**Requirement**
Under this line sits a listing. Repeat exactly and only its lines from the one holding "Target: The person" through the one holding "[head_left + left"; skip pictures.

------------------------------

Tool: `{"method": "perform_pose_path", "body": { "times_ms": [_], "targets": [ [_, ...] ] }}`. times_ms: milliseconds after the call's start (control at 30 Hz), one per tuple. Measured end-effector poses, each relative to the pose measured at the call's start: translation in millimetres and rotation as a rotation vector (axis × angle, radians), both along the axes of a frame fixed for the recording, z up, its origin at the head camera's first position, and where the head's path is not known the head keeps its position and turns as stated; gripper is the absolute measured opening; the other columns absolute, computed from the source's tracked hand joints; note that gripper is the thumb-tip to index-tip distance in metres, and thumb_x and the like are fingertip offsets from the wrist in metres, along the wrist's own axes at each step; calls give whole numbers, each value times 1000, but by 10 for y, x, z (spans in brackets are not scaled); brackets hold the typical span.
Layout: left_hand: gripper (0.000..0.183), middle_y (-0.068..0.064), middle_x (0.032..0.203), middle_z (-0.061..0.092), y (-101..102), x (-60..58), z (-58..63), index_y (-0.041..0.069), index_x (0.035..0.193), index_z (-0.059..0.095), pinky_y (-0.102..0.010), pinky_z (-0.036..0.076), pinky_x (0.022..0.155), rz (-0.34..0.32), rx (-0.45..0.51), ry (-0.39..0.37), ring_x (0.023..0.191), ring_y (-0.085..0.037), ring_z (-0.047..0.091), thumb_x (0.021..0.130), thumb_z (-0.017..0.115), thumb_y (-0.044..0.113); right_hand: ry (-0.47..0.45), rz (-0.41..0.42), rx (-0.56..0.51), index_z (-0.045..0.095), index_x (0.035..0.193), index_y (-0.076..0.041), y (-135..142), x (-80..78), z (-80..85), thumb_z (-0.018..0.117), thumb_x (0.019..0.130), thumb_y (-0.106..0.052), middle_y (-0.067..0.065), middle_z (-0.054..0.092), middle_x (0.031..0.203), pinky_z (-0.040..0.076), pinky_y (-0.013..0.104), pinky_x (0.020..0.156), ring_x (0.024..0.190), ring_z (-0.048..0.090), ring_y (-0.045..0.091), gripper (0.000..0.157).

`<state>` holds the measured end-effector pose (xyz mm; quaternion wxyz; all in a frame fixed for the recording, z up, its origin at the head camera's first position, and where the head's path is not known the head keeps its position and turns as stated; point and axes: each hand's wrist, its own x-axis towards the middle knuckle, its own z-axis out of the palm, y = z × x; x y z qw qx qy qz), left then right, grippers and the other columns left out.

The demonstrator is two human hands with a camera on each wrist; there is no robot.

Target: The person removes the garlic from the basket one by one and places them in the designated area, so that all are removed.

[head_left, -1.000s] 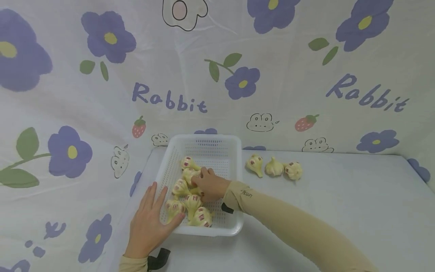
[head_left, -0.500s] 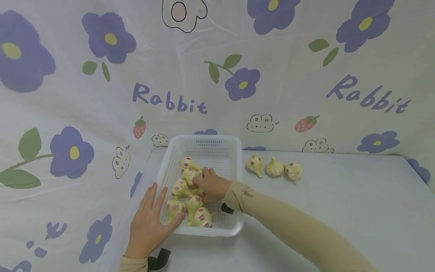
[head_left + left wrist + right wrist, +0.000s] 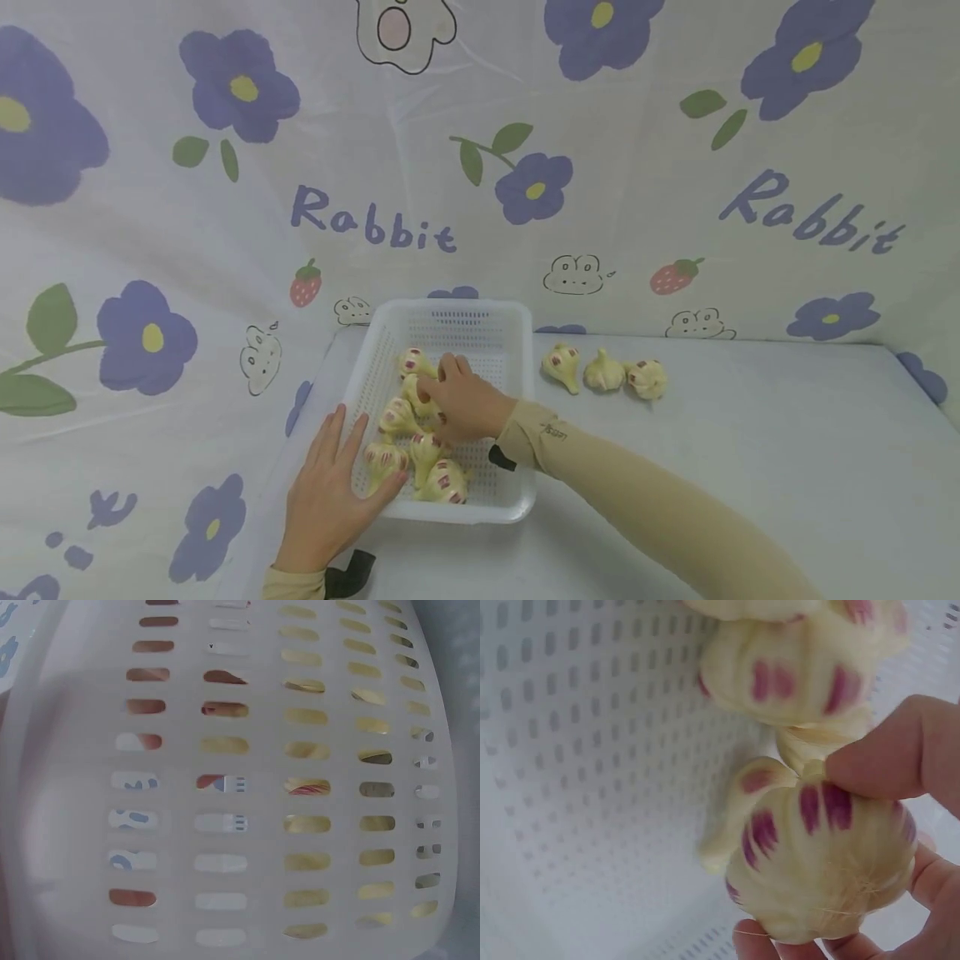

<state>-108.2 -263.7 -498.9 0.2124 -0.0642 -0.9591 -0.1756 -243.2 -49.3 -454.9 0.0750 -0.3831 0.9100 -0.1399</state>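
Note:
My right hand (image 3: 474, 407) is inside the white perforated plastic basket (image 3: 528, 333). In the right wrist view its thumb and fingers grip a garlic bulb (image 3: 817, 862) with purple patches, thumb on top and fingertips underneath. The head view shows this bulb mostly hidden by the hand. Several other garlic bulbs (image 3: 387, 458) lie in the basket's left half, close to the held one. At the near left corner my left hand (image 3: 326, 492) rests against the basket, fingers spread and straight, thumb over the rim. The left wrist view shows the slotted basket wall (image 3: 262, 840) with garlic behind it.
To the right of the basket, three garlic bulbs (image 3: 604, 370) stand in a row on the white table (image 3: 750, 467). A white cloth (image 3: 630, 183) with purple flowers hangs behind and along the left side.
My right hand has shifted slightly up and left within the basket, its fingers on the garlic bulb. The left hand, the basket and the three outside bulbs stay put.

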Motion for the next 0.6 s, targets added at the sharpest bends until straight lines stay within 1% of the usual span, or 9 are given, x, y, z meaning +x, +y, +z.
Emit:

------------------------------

**Response**
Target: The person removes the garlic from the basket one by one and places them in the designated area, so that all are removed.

[head_left, -1.000s] 
[head_left, -0.500s] 
[head_left + left wrist + right wrist, +0.000s] 

This exercise has nothing further to it.